The differential diagnosis of vulvar ulceration is broad and should include an appropriate workup to rule out acute infectious etiologies. Presumptive treatment with antibiotics is typical but unnecessary if no risk factors are present. Most important are pain control, reassurance, and long-term follow-up (often a significantly extended time) to monitor for recurrences, which can lead to several other and more severe disease processes on the continuous spectrum of recurrent urogenital aphthosis.


  1. Lehman JS, Bruce AJ, Wetter DA, Ferguson SB, Rogers RS III. Reactive nonsexually related acute genital ulcers: review of cases evaluated at Mayo Clinic. J Am Acad Dermatol. 2010;63(1):44-51.
  2. Jerdan K, Aronson I, Hernandez C, Fishman PM, Groth JV. Genital ulcers associated with Epstein-Barr virus. Cutis. 2013;91(6):273-276.
  3. Sárdy M, Wollenberg A, Niedermeier A, Flaig MJ. Genital ulcers associated with Epstein-Barr virus infection (ulcus vulvae acutum). Acta Derm Venereol. 2011;91(1):55-59.
  4. Martín JM, Godoy R, Calduch L, Villalon G, Jordá E. Lipschütz acute vulval ulcers associated with primary cytomegalovirus infection. Pediatr Dermatol. 2008;25(1):113-115.
  5. Wetter DA, Bruce AJ, MacLaughlin KL, Rogers RS III. Ulcus vulvae acutum in a 13-year-old girl after influenza A infection.

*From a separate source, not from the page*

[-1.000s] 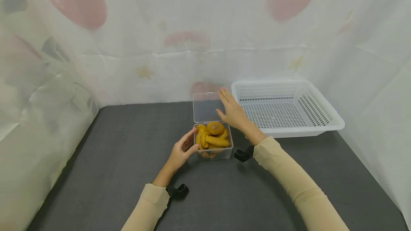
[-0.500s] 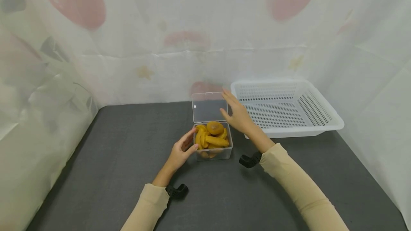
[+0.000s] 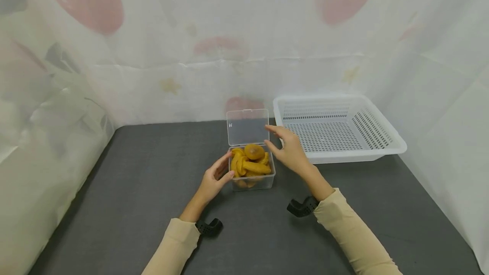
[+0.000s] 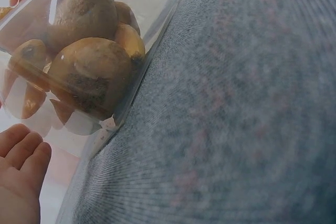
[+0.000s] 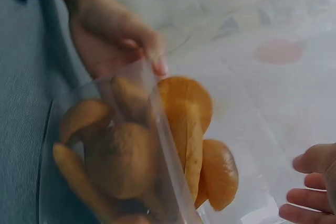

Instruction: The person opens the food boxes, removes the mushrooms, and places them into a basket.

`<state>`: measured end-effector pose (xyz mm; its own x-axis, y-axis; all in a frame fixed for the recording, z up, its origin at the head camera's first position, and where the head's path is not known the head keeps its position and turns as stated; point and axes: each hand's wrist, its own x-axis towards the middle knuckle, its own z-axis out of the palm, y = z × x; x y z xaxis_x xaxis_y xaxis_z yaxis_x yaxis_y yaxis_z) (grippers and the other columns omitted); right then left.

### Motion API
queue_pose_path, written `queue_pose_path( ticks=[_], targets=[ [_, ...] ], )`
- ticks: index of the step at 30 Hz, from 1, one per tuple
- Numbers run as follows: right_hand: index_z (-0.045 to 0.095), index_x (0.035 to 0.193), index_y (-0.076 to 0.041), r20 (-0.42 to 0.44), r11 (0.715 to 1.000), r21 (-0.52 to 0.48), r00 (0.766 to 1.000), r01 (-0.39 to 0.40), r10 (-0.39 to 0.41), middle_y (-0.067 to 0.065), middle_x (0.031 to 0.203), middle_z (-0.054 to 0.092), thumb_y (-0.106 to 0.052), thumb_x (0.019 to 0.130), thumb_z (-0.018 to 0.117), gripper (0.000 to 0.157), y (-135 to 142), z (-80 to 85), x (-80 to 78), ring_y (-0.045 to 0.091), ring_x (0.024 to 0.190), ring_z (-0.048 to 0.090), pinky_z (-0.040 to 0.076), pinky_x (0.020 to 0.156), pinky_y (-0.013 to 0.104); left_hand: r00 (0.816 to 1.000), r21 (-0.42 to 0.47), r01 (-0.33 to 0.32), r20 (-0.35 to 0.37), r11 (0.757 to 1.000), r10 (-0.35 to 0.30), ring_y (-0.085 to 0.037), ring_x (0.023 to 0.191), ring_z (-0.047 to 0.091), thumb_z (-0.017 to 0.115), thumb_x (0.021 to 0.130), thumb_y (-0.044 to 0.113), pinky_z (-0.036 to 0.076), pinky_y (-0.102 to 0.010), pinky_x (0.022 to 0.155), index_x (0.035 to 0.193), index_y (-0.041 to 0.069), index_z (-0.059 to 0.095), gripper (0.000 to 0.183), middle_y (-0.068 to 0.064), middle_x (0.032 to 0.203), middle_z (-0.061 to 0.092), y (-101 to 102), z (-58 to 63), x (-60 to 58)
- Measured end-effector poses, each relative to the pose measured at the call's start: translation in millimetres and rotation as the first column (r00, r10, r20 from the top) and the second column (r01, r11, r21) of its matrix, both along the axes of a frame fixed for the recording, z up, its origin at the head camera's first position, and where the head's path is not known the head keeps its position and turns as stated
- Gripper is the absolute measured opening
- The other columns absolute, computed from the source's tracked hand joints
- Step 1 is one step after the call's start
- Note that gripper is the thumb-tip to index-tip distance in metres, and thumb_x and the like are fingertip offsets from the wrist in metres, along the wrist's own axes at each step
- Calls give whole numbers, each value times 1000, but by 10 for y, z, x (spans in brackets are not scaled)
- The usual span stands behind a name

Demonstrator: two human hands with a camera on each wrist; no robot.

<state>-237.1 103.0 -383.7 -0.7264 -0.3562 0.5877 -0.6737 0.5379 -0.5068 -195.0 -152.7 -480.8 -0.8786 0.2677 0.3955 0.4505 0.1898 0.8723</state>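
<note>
Far left: pale, creased sheet (image 3: 46, 173) hangs beside the dark grey table (image 3: 126, 190); left forearm in a cream sleeve (image 3: 172, 245), black wrist device (image 3: 209, 227) at its cuff; left hand (image 3: 213, 181) at the left side of a clear plastic box (image 3: 264, 185), fingers spread loosely from the thumb, tips at the rim, not wrapped round it; box upright on the table, near its middle; yellow-brown mushrooms (image 3: 254, 151) fill it, a round cap uppermost, long pieces below; clear lid (image 3: 246, 128) raised along the box's back edge, leaning slightly away; right hand (image 3: 292, 150) at the right of box and lid, thumb and fingers parted, grasping nothing; its fingertips overlap the lid's right edge in the head view, contact cannot be told; hands apart from each other, box between; far right, a white perforated basket (image 3: 344, 156) stands behind the right hand.
</note>
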Motion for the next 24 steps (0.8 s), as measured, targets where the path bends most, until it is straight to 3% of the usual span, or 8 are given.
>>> queue_pose_path(
  ticks=[7, 9, 14, 16, 20, 24],
  targets=[
    [63, 122, 2, 84, 997, -3, 994, -75, 75, 21, 119, 68, -10, 82, 75, 43, -16, -42, 75, 35, 106, 67, 57, 91, 44, 1000, 1, 0, -3, 1000, 0, -42, 138, 37, 58, 93, 0, 36, -51, 110, 146, 0, 38, 57, -25, 154, 34, -5, -6, -3],
    [62, 122, 3, 131, 995, -12, 986, -101, 102, 22, 119, 67, -10, 81, 76, 45, -28, -66, 83, 36, 107, 67, 57, 91, 45, 1000, -2, 0, -6, 1000, 0, -42, 138, 37, 58, 93, 0, 38, -45, 112, 146, -1, 37, 57, -25, 153, 34, -1, -7, -2],
    [62, 122, 3, 207, 991, -56, 969, -125, 134, 23, 120, 66, -8, 79, 77, 47, -58, -141, 80, 37, 108, 66, 57, 92, 46, 1000, 4, 8, 1, 1000, -8, -38, 140, 37, 58, 93, 1, 37, -17, 112, 146, 0, 37, 58, -25, 154, 34, 11, -2, 10],
    [62, 122, 3, 221, 989, -73, 965, -129, 143, 24, 120, 66, -8, 79, 78, 48, -73, -175, 74, 37, 107, 66, 57, 91, 46, 1000, 6, 9, 3, 1000, -9, -36, 140, 37, 58, 93, 2, 37, -14, 111, 146, 1, 37, 57, -24, 154, 34, 13, 3, 16],
    [61, 123, 4, 280, 983, -111, 944, -147, 173, 24, 123, 65, -7, 79, 77, 48, -101, -215, 64, 38, 110, 65, 56, 94, 46, 1000, 6, 3, 4, 1000, -3, -35, 140, 38, 59, 93, 2, 40, -31, 113, 146, 1, 38, 58, -24, 154, 34, 12, 11, 23],
    [61, 124, 3, 334, 982, -129, 926, -141, 177, 22, 125, 64, -7, 79, 77, 49, -124, -255, 48, 36, 113, 64, 55, 96, 43, 1000, 19, 5, 22, 1000, -5, -38, 140, 37, 59, 93, 3, 35, -49, 111, 147, 1, 37, 58, -23, 155, 34, 6, 5, 22]
  ],
)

Skinmed. 2008;7(2):95-98.
  6. Chanal J, Carlotti A, Laude H, Wallet-Faber N, Avril M-F, Dupin N. Lipschütz genital ulceration associated with mumps. Dermatology. 2010;221(4):292-295.
  7. Pelletier F, Aubin F, Puzenat E, et al. Lipschütz genital ulceration: a rare manifestation of paratyphoid fever. Eur J Dermatol. 2003;13(3):297-298.
  8. Vieira-Baptista P, Machado L, Costa AR, Beires J, Martinez-de-Oliveira J. Mycoplasma pneumoniae: a rare cause of vulvar ulcers or an undiagnosed one? J Low Genit Tract Dis. 2013;17(3):330-334.
  9. Finch JJ, Wald J, Ferenczi K, Khalid S, Murphy M. Disseminated Lyme disease presenting with nonsexual acute genital ulcers. JAMA Dermatol. 2014;​150(11):1202-1204.
  10. Rogers RS III. Complex aphthosis. Adv Exp Med Biol. 2003;528:311-316.
  11. Huppert JS. Lipschutz ulcers: evaluation and management of acute genital ulcers in women. Dermatol Ther. 2010;23(5):533-540.
  12. Bandow GD. Diagnosis and management of vulvar ulcers. Dermatol Clin. 2010;28(4):753-763.